As Fox News reported recently, 19 current members of Congress are 80 or older — 15 in the House and four in the Senate. The average ages are 57 in the House and 64 in the Senate. Is this a problem, or do competent older people have an edge in experience and wisdom that serves them well as leaders?

Americans, in general, seem to think it is a problem. Last year, a YouGov poll found 58% of American adults saying there ought to be an age limit for elected officials. Not surprisingly, given who is president, more Republicans (64%) felt so than Democrats (57%). But when it comes to what that limit should be, answers were all over the place, with the largest group, 39%, saying 70, and about a quarter each at 60 and 80.

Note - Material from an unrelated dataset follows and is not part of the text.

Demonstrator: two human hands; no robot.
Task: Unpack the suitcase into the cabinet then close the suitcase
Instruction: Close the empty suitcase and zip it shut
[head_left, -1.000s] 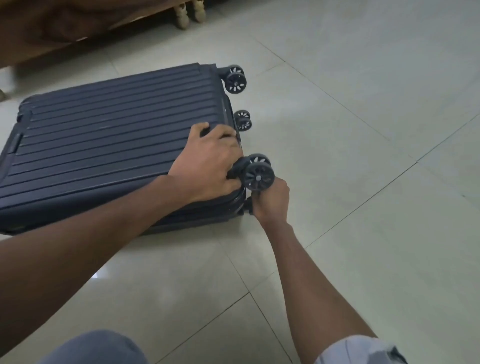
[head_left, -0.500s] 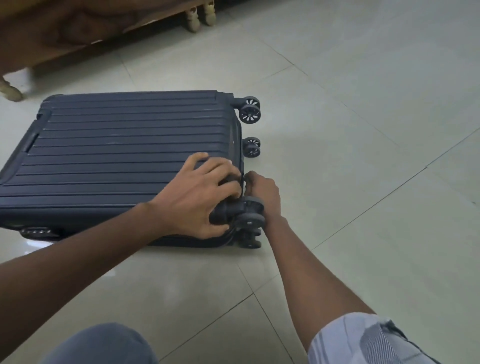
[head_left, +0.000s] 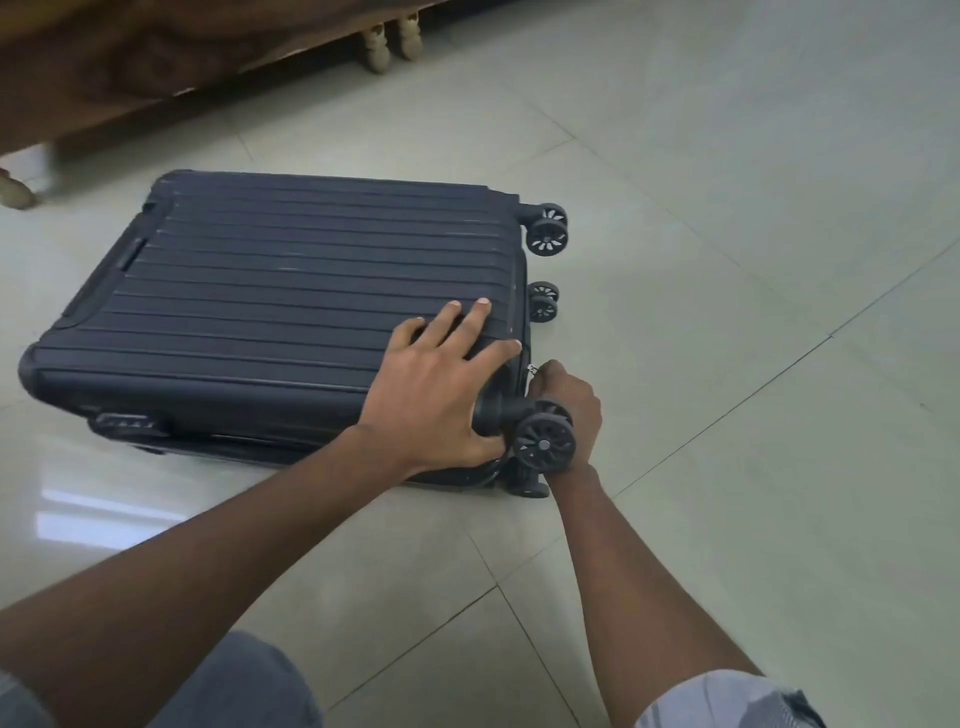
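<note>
A dark blue ribbed hard-shell suitcase (head_left: 291, 312) lies flat on the tiled floor with its lid down, wheels pointing right. My left hand (head_left: 436, 395) presses on the lid's near right corner with fingers spread and straight, thumb beside the near wheel (head_left: 543, 444). My right hand (head_left: 569, 395) sits at the suitcase's wheel end, fingers curled, pinching a small silver zipper pull (head_left: 532, 370) on the seam. Part of that hand is hidden behind the wheel.
A wooden furniture piece (head_left: 130, 67) with pale turned legs (head_left: 392, 44) stands at the back, just beyond the suitcase. Pale glossy floor tiles (head_left: 727, 260) spread to the right and front. My knees show at the bottom edge.
The view has shifted, so the suitcase sits more central. My left hand's fingers have straightened and spread on the lid. My right hand has moved up along the wheel-end seam.
</note>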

That sums up the problem well. Americans are great at assigning definite traits to arbitrary ages, but life isn’t that predictable. In many states, 16 is the threshold for driving, while 21 is the minimum for consuming alcohol. I submit that neither one necessarily correlates with ability.

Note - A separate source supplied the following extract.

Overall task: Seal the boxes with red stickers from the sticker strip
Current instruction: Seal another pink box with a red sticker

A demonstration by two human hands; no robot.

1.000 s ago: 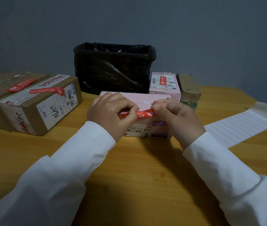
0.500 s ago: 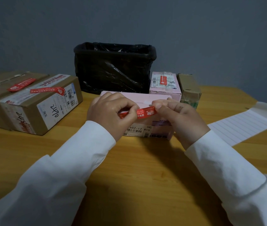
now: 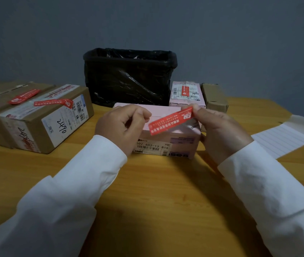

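Sticker [image 3: 170, 120] now peeled free, right hand [image 3: 220, 130] pinching its end; left hand [image 3: 121, 127] curled, maybe holding backing, can't tell; pink box [image 3: 166, 140] next.

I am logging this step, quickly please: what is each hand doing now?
Left hand: fingers curled, whether it holds anything cannot be told.
Right hand: pinches the red sticker at its upper end.

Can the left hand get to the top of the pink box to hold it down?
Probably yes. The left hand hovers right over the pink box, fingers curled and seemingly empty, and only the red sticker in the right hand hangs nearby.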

This is a problem in local offices as much as in Washington. Not many years ago, Salt Lake County recorder Gary Ott was found to have dementia, while family members accused his top staffers of trying to cover up his condition to keep their jobs. He died at age 66. 

State lawmakers passed a bill that would allow for the removal of an officeholder in a similar future case, but that law is narrowly tailored to certain counties only.

Covering up, making the boss look good and preserving power — these will forever be obstacles keeping the public from knowing whether their elected officials are competent. You can’t ferret that out with an age requirement. We need some kind of tests that would be above any potential political manipulation. 

Unlike in Wilson’s day, we now have the 25th Amendment, which allows a president to hand over power if he or she is incapacitated. I’m not convinced that would keep a future stroke victim from clinging to the White House.